The experiment simulated the pressure of an asteroid strike and ejection from Mars by sandwiching the microbe between metal plates and then firing a projectile at it from a gas gun. The projectile hit the plates at speeds up to 300 mph, generating 1 to 3 Gigapascals of pressure.

For perspective, the pressure at the bottom of the Mariana Trench, the deepest part of the Earth’s oceans, is a tenth of a Gigapascal. Even the lowest pressure in this experiment is more than ten times that.

After shooting the microbes, the team determined whether they survived and examined the survivors’ genetic material for clues to how they handled the pressure.

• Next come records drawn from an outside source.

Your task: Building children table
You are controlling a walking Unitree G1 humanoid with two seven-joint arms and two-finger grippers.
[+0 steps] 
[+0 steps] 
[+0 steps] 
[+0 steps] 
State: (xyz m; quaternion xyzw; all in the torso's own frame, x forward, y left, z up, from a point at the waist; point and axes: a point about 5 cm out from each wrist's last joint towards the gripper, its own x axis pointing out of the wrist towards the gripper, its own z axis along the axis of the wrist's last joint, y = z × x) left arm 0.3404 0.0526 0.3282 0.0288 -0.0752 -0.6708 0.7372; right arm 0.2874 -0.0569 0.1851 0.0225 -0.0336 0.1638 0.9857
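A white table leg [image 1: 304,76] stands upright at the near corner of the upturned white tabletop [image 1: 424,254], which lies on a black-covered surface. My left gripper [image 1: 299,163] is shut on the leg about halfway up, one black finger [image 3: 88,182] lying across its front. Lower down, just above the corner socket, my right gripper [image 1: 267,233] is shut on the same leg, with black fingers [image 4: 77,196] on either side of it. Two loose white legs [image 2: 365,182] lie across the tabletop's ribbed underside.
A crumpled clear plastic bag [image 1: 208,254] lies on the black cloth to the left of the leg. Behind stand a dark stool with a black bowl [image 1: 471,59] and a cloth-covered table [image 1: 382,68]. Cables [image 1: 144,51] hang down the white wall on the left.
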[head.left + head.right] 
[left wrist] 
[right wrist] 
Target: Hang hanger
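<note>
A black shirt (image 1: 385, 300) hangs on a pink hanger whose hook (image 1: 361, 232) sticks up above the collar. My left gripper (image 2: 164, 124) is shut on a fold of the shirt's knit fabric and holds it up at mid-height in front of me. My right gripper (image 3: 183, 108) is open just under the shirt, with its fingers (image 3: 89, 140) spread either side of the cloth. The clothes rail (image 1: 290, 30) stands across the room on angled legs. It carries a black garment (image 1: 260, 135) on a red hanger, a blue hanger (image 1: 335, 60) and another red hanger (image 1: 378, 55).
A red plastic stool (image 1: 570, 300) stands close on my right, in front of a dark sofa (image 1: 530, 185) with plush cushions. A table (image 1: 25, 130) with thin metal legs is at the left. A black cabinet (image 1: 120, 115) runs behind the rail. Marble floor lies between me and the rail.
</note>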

The bacteria proved very hard to kill. They survived nearly every test at 1.4 Gigapascal of pressure and 60% at 2.4 Gigapascals of pressure. The cells showed no signs of damage after the lower pressure hits, but after the higher pressure experiments, the team observed some ruptured membranes and internal damage.

“We expected it to be dead at that first pressure,” says lead author Lily Zhao, a graduate student. “We started shooting it faster and faster. We kept trying to kill it, but it was really hard to kill.”

In the end, what did die was the equipment. The steel configuration holding the plates fell apart before the bacteria did.

When asteroids hit Mars, ejected fragments experience a range of pressures, perhaps close to 5 Gigapascals, though some could see much higher. Here the microbe easily survived almost 3, much higher than previously thought possible.

“We have shown that it is possible for life to survive large-scale impact and ejection,” Zhao says. “What that means is that life can potentially move between planets. Maybe we’re Martians!”

The possibility of life spreading between planetary bodies has significant implications for planetary protection and space missions, the team says.

Space mission protocols evaluate the likelihood of life surviving on the target planet. When missions travel to planets that might sustain life, like Mars, there are tight restrictions and safety measures to prevent contaminating the planet with Earth life. And when a mission brings back materials from a planet, there are very strict measures to control the possible release of that life on Earth. Because this work demonstrates that materials from Mars might reach other bodies, particularly its two nearby moons that aren’t currently restricted, the team says policies might need to be reassessed.

Phobos, in particular, orbits so close to Mars that any ejecta that gets there is probably exposed to much less pressure than what is required to get to Earth, the team says.

“We might need to be very careful about which planets we visit,” Ramesh says.

The team next hopes to explore whether repeat asteroid impacts result in hardier bacterial populations—or whether bacteria adapt to this kind of stress. They’d also like to see if other organisms, including fungi, can survive these conditions.

The work was supported by NASA’s Planetary Protection program.